What you are asked to do: From the listing below, copy only the lines from the line that contains "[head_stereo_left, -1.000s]" to the line that contains "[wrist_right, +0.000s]", counting those two lines as part of the copy.

Dataset content:
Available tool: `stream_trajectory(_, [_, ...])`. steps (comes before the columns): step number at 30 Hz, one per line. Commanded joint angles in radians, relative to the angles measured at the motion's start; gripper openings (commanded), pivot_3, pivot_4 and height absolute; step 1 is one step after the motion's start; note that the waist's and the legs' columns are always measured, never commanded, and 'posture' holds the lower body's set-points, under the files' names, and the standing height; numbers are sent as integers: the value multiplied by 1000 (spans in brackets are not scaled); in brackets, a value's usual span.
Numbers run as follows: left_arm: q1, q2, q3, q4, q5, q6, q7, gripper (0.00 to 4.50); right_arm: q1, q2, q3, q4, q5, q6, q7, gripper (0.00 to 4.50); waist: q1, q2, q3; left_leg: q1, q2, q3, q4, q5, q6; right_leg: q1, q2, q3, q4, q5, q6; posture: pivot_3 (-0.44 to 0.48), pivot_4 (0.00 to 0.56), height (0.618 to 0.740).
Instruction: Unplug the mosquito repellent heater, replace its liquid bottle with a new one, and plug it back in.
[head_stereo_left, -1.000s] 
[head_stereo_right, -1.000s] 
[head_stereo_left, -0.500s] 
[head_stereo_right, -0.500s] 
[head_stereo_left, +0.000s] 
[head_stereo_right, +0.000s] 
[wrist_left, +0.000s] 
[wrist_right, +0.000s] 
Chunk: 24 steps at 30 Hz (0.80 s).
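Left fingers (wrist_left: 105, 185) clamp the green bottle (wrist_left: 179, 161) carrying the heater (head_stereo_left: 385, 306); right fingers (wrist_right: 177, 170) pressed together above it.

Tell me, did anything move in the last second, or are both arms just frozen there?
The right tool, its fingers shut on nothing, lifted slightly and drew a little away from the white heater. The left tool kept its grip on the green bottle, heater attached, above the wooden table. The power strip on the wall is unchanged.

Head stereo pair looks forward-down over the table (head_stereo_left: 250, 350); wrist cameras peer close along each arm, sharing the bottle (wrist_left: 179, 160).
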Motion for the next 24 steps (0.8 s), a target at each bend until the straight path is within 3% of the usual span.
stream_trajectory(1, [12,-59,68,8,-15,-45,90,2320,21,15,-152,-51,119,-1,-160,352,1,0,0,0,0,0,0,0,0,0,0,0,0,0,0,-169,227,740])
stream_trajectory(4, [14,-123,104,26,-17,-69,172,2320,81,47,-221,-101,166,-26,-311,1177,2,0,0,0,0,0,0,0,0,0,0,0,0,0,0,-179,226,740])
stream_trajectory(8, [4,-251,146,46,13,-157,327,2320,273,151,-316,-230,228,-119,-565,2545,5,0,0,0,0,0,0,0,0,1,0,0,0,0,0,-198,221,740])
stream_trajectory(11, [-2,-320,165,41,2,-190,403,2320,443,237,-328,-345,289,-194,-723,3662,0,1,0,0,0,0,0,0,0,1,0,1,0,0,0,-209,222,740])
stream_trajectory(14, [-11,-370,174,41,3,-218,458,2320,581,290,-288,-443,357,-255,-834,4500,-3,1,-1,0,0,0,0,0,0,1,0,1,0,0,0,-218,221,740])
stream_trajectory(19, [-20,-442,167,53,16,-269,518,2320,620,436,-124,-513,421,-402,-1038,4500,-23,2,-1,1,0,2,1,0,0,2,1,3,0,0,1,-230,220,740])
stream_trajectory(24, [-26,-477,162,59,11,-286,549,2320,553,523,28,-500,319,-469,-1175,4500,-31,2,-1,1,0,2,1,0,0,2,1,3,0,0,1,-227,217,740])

Response for this exercise:
[head_stereo_left, -1.000s] 
[head_stereo_right, -1.000s] 
[head_stereo_left, -0.500s] 
[head_stereo_right, -0.500s] 
[head_stereo_left, +0.000s] 
[head_stereo_right, +0.000s] 
[wrist_left, +0.000s] 
[wrist_right, +0.000s] 

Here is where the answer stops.